Re: UTF-8, ISO C Am.1, and POSIX

From: odonnell@zk3.dec.com
Date: Tue Aug 12 1997 - 15:27:24 EDT

Next message: John Cowan: "SGML DESCSET for XML, HTML (was: XML and ISO 10646 ...)"
Previous message: : "Re: XML and ISO 10646 planes beyond the BMP"
Maybe in reply to: Markus G. Kuhn: "UTF-8, ISO C Am.1, and POSIX"
Next in thread: Keld J|rn Simonsen: "Re: UTF-8, ISO C Am.1, and POSIX"
Messages sorted by: [ date ] [ thread ] [ subject ] [ author ] [ attachment ]
Mail actions: [ respond to this message ] [ mail a new topic ]

> We have in the ISO POSIX WG been thru all POSIX standards to see
> what changes we should do to the standards to accompdate UCS.

   Markus Kuhn wrote:
   I guess, pretty much the only thing required in the POSIX standard for UTF-8
   is a standardized way to tell the locale mechanism that the character encoding
   used is UTF-8. UTF-8 is a little bit more than yet another character
   table, so there should be some locale flag or something like this that
   allows me to tell libc that UTF-8 is the used encoding.

The original question was what changes, if any, are needed in
POSIX to accommodate UCS. There aren't any that I can think of,
if we assume an implementation is using UTF-8 as the multibyte
external code and UCS as an internal wide character format.
Given that, there's no reason POSIX needs a flag or anything
else to make it aware it's using UTF-8. POSIX is designed to
be code set independent.

   . . .
   What's the state of the standardization with regard to specifying in a
   locale that we use UTF-8? How does enUS.UTF-8 look like?

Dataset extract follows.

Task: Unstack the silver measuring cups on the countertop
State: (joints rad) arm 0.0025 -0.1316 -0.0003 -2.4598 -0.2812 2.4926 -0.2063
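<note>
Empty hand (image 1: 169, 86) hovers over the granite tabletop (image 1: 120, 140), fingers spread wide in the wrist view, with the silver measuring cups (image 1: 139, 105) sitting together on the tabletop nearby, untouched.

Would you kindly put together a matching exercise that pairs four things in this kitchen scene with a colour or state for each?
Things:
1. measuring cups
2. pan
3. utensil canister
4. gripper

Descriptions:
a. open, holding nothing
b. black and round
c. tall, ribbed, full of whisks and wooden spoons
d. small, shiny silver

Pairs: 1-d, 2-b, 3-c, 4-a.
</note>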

Different from what most other implementations are using. Using
the values in your example, most would write this as en_US.UTF-8.

   It might also be useful, if POSIX would clairfy, how all the new
   ISO C Am. 1 functions for wide streams and multi-byte strings work in
   detail if we have selected the UTF-8 encoding in the locale. . .

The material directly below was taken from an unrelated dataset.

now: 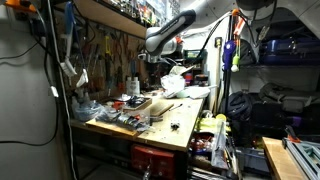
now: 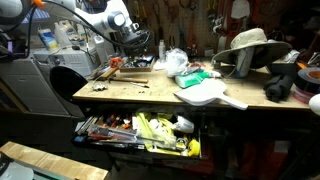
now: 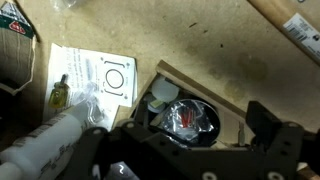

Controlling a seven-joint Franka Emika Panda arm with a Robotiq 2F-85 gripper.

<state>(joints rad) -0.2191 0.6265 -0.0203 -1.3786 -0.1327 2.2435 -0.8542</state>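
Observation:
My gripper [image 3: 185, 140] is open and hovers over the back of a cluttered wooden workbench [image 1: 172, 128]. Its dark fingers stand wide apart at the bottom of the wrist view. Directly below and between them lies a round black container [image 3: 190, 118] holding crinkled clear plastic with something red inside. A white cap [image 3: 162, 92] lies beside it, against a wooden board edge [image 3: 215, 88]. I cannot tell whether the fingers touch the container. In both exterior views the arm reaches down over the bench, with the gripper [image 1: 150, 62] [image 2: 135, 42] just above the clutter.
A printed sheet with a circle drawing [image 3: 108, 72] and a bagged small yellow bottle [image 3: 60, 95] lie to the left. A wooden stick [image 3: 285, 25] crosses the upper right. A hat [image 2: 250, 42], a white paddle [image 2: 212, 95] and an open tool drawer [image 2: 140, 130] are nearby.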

POSIX doesn't include information about any specific encoding,
UTF-8 or otherwise. It is designed to work with a variety of
encodings, so it doesn't make sense for it to include specific
details of how it might work with a UTF-8-based locale anymore
than it would make sense for it to include details of how it
might work with an ISO 8859-1-based locale or a Japanese EUC-based
locale. Yes, yes, I know UTF-8 and Unicode/UCS are universal
encodings, but from POSIX's point of view, that's irrelevant.
They're just encodings.

-----------------------
Sandra Martin O'Donnell
odonnell@zk3.dec.com

Next message: John Cowan: "SGML DESCSET for XML, HTML (was: XML and ISO 10646 ...)"
Previous message: : "Re: XML and ISO 10646 planes beyond the BMP"
Maybe in reply to: Markus G. Kuhn: "UTF-8, ISO C Am.1, and POSIX"
Next in thread: Keld J|rn Simonsen: "Re: UTF-8, ISO C Am.1, and POSIX"
Messages sorted by: [ date ] [ thread ] [ subject ] [ author ] [ attachment ]
Mail actions: [ respond to this message ] [ mail a new topic ]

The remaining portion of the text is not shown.